José Asunción Silva was born in Bogotá, Colombia, in 1865, and died there in 1896. He is properly regarded as one of the precursors of the Modernist movement, and is so grouped along with Julián del Casal, Manuel Gutiérrez Nájera, and José Martí by Arturo Torres-Ríoseco in his volume, Precursores del modernismo (Madrid, 1925). Blanco Fombona has asserted that Rubén Darío drew some of his inspiration from Asunción Silva;1 but this is unlikely. The poems of Silva did not appear in book form till 1908, twelve years after the author's death. During his lifetime they circulated among his friends or appeared in local periodicals, but the likelihood that any of these local Colombian papers reached Buenos Aires, where Darío was then living, is remote. Moreover, there is no trace of the influence of Silva in Darío's Prosas profanas (1896), where, if anywhere, we might expect to find it. The further fact that Darío denied that Silva's work had influenced him in any way, should be conclusive.

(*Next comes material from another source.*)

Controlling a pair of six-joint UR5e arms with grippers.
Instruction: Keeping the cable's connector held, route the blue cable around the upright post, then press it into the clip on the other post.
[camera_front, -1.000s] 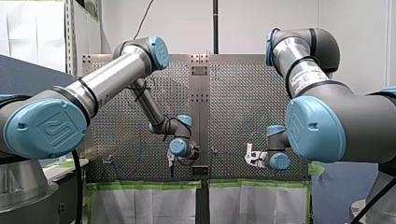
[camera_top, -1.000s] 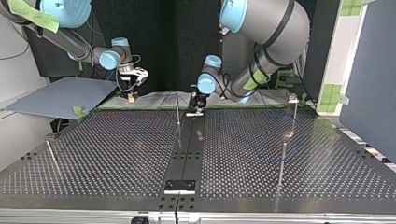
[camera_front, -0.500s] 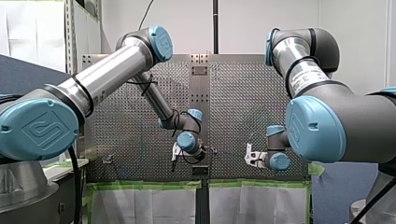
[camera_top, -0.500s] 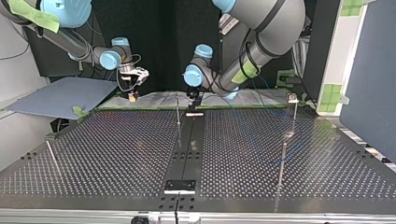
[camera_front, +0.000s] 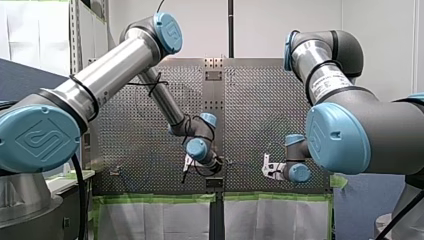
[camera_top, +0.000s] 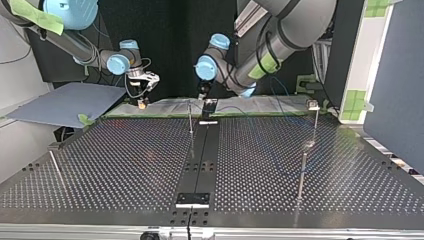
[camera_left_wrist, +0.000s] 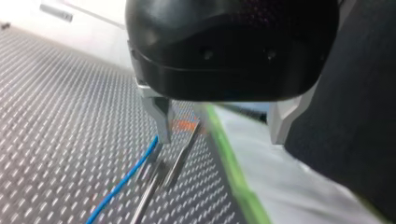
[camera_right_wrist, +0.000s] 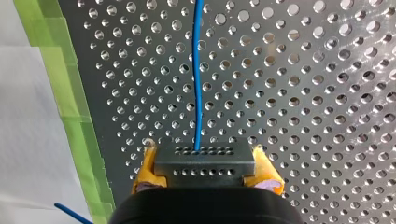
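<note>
Blue cable (camera_right_wrist: 198, 74): ran straight ahead from the connector (camera_right_wrist: 204, 171) over the perforated table (camera_right_wrist: 303, 93); in the left wrist view it passed just beside one metal finger (camera_left_wrist: 161, 116).
Connector: dark block, clamped between the yellow pads (camera_right_wrist: 147, 170) of my right claw (camera_right_wrist: 205, 163).
My left claw (camera_left_wrist: 219, 135): spread wide, holding nothing, over the table's taped edge.
Upright post (camera_top: 190, 117): in the top view, near my left claw at its 7 o'clock.
Clip post (camera_top: 315, 125): at 3 o'clock from the upright post, well apart.
Green tape (camera_right_wrist: 70, 93): along the table's edge.
</note>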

It is equally unlikely that Silva was influenced by Darío, for, although Darío's first important work, Azul, was published in 1888, it was little known till Juan Valera's appreciation (published by La Nación, Buenos Aires) gave it a wide publicity. By this time, however, all that part of Silva's work which is now extant had already been written. “Nocturno III” probably belongs to the year 1892 or 1893. Of Silva's last works nothing is known, the manuscript having been lost in the wreck of the “America” (1895).

The important fact is that the enthusiastic study of the more recent French writers was going on over the whole Spanish-speaking area from Chile and the Argentine Republic to Colombia and Mexico; and Darío came to be recognized as the leader of the movement because he arrived at the opportune moment to concentrate and condense, and to express with power and precision, the thoughts and feelings of a whole generation.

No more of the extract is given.